By then, the North was facing the final crisis leading up to its defeat in the Vietnam war in April with the capture of the former southern capital of that nation, Saigon, by the North Vietnamese army and the subsequent flight of the last U.S. troops and officials.
The legislative initiative was favored by the formidable domestic anti-war movement and denunciation of Washington's interventionist policy. But few could have imagined that the results of the committee's investigations would unveil assassination plots against Cuba's top leader Fidel Castro, some of which were denounced by the Cuban authorities and dismissed by the U.S. government as "communist propaganda".
The Church Committee brought to light from the CIA's veil of secrecy chemical engineer Sidney Gottlieb (1918-1999), at the center of the sinister plans against Fidel Castro's life from his position as head of the CIA's Technical Services Division for more than 15 years and who hired sorceresses to predict the future and practitioners of satanic rites to implicate the devil in the success of his operations, among other extravagant ways of wasting the taxpayers' money.

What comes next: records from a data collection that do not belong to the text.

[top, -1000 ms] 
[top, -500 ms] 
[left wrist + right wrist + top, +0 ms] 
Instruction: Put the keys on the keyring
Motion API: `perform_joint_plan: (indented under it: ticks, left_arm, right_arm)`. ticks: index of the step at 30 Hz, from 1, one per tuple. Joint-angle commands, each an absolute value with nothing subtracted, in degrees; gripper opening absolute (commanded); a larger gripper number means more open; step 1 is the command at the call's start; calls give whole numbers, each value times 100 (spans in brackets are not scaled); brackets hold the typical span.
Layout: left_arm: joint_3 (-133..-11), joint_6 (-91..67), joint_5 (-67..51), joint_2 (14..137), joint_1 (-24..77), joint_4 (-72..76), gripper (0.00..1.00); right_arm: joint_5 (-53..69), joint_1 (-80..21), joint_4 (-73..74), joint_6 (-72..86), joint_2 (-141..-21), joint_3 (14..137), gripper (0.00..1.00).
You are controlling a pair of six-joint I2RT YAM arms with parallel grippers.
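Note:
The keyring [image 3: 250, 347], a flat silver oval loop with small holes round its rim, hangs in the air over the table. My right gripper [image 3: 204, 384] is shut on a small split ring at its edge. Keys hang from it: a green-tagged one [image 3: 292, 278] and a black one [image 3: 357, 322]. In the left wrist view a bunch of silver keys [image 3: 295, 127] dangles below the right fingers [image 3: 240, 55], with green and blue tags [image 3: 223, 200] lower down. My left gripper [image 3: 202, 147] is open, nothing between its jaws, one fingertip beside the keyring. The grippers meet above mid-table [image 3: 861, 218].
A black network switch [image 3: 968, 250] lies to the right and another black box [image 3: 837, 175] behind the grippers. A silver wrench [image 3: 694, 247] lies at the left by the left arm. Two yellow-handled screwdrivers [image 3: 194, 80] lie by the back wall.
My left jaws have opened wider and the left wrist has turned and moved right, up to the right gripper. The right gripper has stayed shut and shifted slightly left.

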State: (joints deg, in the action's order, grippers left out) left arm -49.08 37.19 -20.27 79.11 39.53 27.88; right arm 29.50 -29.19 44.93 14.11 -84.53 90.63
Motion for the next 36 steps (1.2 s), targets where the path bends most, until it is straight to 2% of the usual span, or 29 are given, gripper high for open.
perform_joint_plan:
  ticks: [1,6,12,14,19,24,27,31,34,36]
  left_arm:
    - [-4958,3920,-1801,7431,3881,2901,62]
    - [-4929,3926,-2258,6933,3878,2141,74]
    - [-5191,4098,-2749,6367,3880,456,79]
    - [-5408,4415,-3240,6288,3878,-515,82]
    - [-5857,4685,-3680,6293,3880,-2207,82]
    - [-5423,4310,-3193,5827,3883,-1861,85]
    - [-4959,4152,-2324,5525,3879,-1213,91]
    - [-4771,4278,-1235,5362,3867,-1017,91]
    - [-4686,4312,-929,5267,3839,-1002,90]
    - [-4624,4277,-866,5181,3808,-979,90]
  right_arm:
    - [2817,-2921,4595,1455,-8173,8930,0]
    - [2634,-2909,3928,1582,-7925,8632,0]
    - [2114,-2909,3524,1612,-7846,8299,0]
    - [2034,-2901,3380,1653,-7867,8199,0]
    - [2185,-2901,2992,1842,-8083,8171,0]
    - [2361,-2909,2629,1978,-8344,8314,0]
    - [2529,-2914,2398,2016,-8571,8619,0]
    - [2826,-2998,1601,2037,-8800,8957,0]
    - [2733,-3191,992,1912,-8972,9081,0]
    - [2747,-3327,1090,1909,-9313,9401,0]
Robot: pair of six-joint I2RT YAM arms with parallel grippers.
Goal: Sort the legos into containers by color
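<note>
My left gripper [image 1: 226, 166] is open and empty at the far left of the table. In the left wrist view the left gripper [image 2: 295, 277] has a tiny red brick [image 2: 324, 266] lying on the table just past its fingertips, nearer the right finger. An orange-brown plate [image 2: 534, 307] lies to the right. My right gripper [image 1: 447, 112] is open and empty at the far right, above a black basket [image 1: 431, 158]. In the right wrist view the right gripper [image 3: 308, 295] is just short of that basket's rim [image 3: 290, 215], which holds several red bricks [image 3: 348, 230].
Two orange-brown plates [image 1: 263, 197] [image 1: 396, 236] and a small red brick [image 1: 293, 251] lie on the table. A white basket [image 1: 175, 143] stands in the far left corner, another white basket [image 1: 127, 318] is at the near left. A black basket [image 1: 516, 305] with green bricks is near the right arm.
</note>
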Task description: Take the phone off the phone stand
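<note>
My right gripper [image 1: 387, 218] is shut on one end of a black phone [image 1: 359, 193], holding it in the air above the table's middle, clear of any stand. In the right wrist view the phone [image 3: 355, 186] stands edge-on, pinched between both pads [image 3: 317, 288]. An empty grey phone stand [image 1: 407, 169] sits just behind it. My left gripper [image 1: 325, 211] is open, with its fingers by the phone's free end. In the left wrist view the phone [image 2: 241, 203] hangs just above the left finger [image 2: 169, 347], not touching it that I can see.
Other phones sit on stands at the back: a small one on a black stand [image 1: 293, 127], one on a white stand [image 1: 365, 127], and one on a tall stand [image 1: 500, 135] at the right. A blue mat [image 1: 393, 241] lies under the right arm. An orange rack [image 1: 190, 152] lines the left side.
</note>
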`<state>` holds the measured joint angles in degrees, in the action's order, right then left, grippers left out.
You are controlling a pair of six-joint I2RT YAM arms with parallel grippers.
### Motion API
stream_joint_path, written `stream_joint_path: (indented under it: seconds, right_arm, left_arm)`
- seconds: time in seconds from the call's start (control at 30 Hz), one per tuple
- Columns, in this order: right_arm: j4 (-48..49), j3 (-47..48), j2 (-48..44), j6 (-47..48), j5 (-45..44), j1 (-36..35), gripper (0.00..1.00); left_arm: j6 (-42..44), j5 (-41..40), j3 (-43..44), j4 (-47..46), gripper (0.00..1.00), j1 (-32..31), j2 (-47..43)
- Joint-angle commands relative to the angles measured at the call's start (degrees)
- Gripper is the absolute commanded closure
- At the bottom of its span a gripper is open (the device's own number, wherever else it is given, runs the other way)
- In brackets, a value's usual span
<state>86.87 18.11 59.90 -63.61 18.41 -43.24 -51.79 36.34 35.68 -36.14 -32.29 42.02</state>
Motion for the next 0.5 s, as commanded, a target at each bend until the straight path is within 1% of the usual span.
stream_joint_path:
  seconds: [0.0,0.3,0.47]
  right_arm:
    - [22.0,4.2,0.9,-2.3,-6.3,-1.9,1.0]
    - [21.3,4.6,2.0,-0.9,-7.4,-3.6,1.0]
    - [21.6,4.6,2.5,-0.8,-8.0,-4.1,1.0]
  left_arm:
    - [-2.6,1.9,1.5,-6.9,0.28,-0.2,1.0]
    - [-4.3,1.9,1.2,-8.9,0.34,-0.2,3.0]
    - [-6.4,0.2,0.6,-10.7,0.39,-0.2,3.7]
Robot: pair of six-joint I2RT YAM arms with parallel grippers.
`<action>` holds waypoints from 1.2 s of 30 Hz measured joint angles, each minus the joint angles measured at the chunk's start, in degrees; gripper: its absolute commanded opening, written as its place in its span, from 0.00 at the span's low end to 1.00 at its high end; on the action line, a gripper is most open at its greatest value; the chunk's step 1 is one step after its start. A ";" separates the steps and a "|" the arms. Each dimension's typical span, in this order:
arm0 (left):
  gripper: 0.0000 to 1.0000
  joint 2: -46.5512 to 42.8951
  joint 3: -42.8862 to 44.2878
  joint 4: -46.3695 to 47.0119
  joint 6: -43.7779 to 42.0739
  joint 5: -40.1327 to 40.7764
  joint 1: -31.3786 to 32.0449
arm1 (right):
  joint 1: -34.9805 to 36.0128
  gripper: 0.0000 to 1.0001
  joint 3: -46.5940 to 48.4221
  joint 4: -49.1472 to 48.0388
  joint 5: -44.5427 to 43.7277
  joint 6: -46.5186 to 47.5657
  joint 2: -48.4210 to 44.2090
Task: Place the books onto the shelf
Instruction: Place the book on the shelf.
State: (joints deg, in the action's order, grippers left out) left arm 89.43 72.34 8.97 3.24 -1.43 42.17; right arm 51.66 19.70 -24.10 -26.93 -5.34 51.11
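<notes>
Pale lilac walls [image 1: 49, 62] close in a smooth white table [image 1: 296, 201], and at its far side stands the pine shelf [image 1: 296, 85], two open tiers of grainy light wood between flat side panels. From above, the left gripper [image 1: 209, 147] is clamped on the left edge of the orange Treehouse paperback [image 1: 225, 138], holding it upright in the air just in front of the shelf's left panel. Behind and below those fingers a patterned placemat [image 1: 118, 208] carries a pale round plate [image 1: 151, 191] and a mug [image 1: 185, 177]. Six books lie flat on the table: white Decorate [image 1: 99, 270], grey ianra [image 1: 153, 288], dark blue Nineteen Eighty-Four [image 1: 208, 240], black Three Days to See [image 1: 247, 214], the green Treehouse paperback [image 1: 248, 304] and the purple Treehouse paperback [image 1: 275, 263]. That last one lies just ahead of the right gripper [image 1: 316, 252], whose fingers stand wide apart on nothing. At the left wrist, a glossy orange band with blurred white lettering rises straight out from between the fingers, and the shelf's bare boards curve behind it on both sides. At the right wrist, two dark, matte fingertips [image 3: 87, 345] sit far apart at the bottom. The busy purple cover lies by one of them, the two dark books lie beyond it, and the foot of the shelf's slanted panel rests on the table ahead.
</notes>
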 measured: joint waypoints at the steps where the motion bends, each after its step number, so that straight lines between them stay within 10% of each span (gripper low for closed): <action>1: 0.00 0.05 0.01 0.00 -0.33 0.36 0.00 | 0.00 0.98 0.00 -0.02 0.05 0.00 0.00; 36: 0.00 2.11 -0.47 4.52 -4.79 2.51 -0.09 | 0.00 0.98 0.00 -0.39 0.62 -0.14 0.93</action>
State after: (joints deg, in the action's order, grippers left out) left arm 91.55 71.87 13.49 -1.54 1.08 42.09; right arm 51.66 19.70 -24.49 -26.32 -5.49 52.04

However, his legacy was not always so extravagant and he left as his masterpiece "Study of Assassinations", declassified in the 1990s, with instructions about how to accurately stab a dagger in the carotid area or the heart, shoot at someone’s head, make a murder look like an accident by electrocution, throw a body from a rooftop, and the use of poisons, among other lessons taught to several generations of CIA officers.
During his active career in that agency until the 1970s he had the full support of the White House and a large budget that allowed him complete freedom to devote himself to his criminal programs.
From the beginning of the operations against Cuba, his obsession would be to destroy the Revolution and above all to kill Fidel. In 1960 an operation was planned to simulate the appearance of Christ in front of the Havana seawall by means of fireworks and lights projected by a submarine to call for an insurrection led by the god made by the CIA’s special effects.
He proposed in 1960-61 to put thallium in the Cuban leader's shoes to cause his beard to fall off and reduce his charisma, or to introduce LSD in a Cuban TV studio where he appeared to cause strange behaviors in and deprive people from any self-control.
Also known as Dr. Death, he planned to kill the Commander in Chief with poisoned pills diluted in drinks, syringes with lethal viruses, cigars with killer bacteria and attempts to hide an explosive charge in a shell on the seabed in the spots of the Island where the Cuban leader used to spearfish. He also devised the inoculation of a diving suit with a bacterium that produces death after weeks of agony, during which the body gradually decomposes.
He experimented during the Viet Nam war on prisoners whose skulls were cut open to install electrodes and radio antennas to control them through CIA electronic signals as part of Operation MK Ultra, also reported by the committee.
The Church Committee reports revealed that the CIA also used more conventional means in conjunction with Cuban counterrevolutionaries and the U.S. Mafia to assassinate the Cuban leader with high-powered rifles and terrorist actions. Many of these plans date back to Operation Mongoose approved in late 1961 by President John F. Kennedy to avenge the Bay of Pigs defeat and ended after the October Crisis.
It was also recognized that the agency was involved in the assassinations in 1960 of Congo president Patrice Lumumba, who opposed colonial interests; Rafael Leonidas Trujillo in 1961, dictator of the Dominican Republic and a hindrance to U.S. policy in the region; and General Rene Schneider, head of the Chilean armed forces opposed to a coup d'état and assassinated in 1970.
The committee investigated the assassination of J. F. Kennedy and concluded that the official inquiries by the Warren Committee had significant errors and that senior intelligence officials involved in the investigations apparently concealed relevant information.
After 1975, when the results of the Church Committee investigations became known, several U.S. administrations issued laws prohibiting their intelligence services from getting involved in assassinations against foreign leaders and personalities.
The work of the Church Committee also shed light on the aggressive and genocidal essence of Yankee imperialism against Cuba with complete disregard for the law. Investigations by Cuban specialists reveal more than 600 assassination attempts and plans to kill Fidel long after the denunciations of that institution were known and practically until his decease in 2016.